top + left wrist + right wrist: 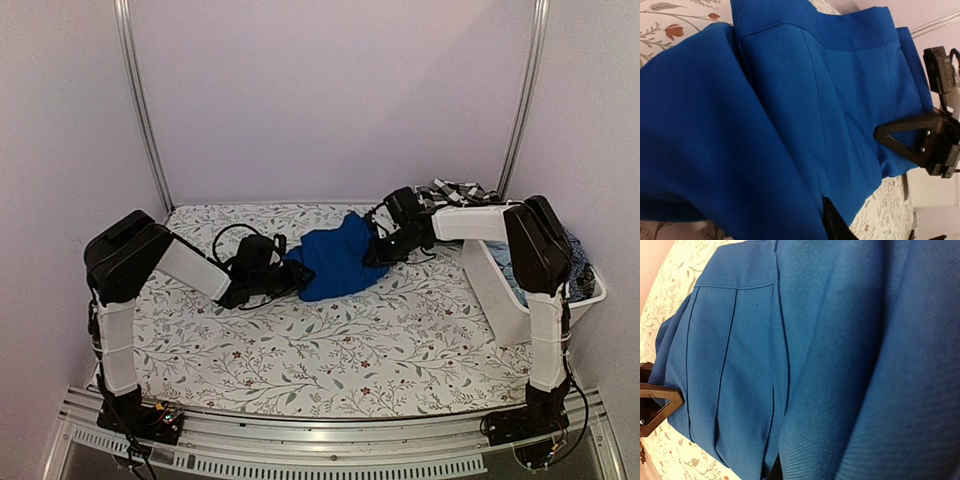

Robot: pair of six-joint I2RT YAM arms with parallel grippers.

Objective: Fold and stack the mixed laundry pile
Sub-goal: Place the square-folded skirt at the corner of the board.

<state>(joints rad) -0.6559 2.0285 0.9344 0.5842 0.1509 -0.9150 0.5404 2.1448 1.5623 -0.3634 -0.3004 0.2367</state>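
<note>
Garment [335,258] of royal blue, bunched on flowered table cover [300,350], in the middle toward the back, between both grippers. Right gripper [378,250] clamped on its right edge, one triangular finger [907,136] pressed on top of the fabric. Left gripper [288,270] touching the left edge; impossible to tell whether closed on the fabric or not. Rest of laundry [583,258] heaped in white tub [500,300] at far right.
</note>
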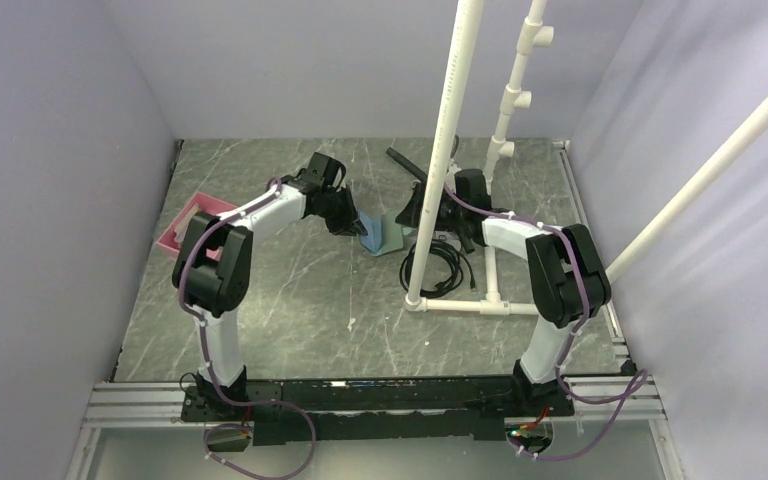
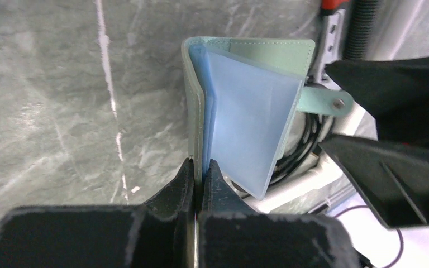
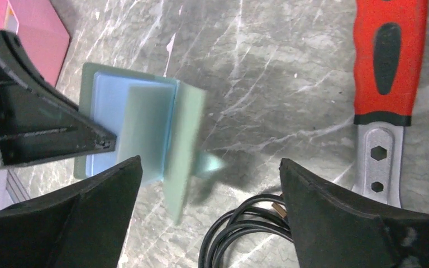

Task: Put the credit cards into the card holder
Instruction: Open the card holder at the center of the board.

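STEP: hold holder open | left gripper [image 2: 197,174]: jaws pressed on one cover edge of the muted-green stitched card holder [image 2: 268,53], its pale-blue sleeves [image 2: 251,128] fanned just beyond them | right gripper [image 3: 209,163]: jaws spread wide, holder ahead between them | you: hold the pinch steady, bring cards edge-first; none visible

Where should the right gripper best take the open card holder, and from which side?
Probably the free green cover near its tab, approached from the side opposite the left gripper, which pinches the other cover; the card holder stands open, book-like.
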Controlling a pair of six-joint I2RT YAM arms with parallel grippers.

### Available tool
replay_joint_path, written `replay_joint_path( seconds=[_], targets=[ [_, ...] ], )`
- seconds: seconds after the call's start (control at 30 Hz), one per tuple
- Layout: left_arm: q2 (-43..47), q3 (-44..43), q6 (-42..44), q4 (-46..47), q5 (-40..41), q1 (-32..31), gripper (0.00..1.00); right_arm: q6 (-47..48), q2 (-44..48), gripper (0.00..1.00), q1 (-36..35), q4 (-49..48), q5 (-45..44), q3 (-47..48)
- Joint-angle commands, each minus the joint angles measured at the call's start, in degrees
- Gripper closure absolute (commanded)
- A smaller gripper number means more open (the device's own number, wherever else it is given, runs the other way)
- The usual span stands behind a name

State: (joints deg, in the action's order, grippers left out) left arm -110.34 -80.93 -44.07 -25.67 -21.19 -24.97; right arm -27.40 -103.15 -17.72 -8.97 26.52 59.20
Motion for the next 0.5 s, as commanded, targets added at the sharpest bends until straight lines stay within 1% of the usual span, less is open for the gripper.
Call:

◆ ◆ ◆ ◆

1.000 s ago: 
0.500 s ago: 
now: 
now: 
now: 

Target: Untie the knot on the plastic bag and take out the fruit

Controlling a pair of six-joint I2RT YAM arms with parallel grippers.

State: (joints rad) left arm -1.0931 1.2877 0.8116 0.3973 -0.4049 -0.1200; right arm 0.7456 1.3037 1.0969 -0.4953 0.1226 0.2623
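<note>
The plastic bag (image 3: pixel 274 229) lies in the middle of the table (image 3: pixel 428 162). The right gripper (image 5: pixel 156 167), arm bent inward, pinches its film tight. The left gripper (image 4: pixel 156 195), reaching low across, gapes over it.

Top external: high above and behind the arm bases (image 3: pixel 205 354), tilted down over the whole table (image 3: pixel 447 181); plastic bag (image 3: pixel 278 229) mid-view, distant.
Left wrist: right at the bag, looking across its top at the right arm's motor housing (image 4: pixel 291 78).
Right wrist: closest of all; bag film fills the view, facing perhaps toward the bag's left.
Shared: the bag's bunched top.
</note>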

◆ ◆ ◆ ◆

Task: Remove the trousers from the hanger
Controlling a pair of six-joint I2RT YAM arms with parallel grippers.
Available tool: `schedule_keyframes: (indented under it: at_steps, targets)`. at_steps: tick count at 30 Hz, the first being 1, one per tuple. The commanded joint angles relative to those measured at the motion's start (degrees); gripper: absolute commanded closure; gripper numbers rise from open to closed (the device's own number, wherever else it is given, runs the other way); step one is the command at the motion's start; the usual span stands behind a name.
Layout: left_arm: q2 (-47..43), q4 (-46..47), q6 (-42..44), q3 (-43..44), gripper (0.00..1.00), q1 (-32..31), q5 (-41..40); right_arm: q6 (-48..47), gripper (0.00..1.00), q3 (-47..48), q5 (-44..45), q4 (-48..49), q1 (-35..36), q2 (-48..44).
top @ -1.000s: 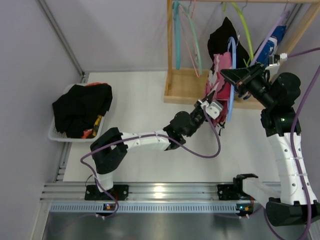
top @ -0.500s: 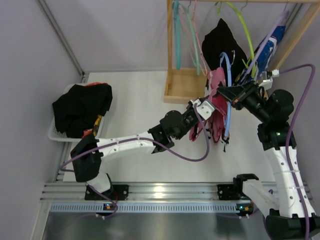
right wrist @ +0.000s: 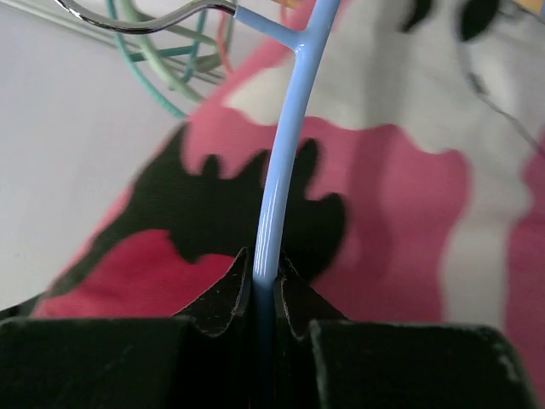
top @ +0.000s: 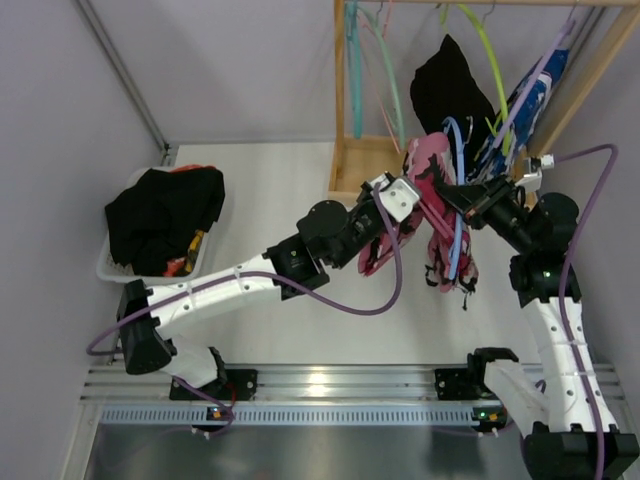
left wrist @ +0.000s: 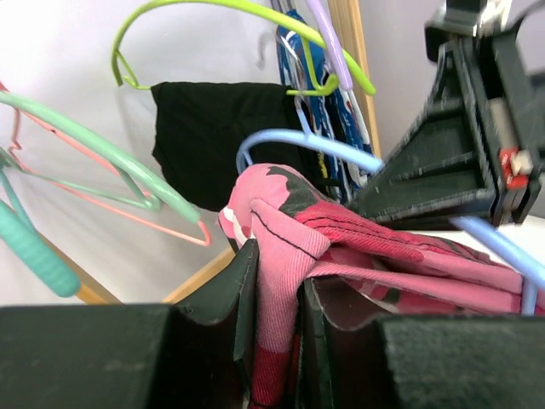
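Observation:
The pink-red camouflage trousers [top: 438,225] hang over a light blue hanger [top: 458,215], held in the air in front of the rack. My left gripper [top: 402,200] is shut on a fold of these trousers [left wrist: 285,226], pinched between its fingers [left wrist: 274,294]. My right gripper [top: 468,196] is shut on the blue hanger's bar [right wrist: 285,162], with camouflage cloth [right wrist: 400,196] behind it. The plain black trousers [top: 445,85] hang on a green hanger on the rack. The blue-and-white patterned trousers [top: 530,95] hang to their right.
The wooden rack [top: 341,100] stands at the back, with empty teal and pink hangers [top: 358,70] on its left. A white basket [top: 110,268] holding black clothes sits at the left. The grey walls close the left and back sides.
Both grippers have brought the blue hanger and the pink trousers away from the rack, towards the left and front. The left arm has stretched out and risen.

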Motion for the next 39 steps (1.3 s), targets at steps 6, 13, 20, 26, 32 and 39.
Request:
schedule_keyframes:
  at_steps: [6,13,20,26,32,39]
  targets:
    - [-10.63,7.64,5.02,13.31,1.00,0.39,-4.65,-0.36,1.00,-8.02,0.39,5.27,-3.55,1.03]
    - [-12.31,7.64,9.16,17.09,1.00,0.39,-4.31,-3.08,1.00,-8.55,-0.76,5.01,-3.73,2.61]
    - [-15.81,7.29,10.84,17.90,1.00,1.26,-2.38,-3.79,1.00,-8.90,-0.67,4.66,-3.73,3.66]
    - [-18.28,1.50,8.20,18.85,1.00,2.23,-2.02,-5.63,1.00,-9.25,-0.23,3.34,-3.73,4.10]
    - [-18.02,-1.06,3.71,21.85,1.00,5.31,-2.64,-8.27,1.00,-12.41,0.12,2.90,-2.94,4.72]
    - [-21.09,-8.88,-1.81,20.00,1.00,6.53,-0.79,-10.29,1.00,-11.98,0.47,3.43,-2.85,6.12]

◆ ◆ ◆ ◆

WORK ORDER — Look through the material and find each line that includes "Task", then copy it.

ANSWER FOR THIS EXERCISE —
Task: Put the credit cards into the card holder
Task: Remove the trousers from the hanger

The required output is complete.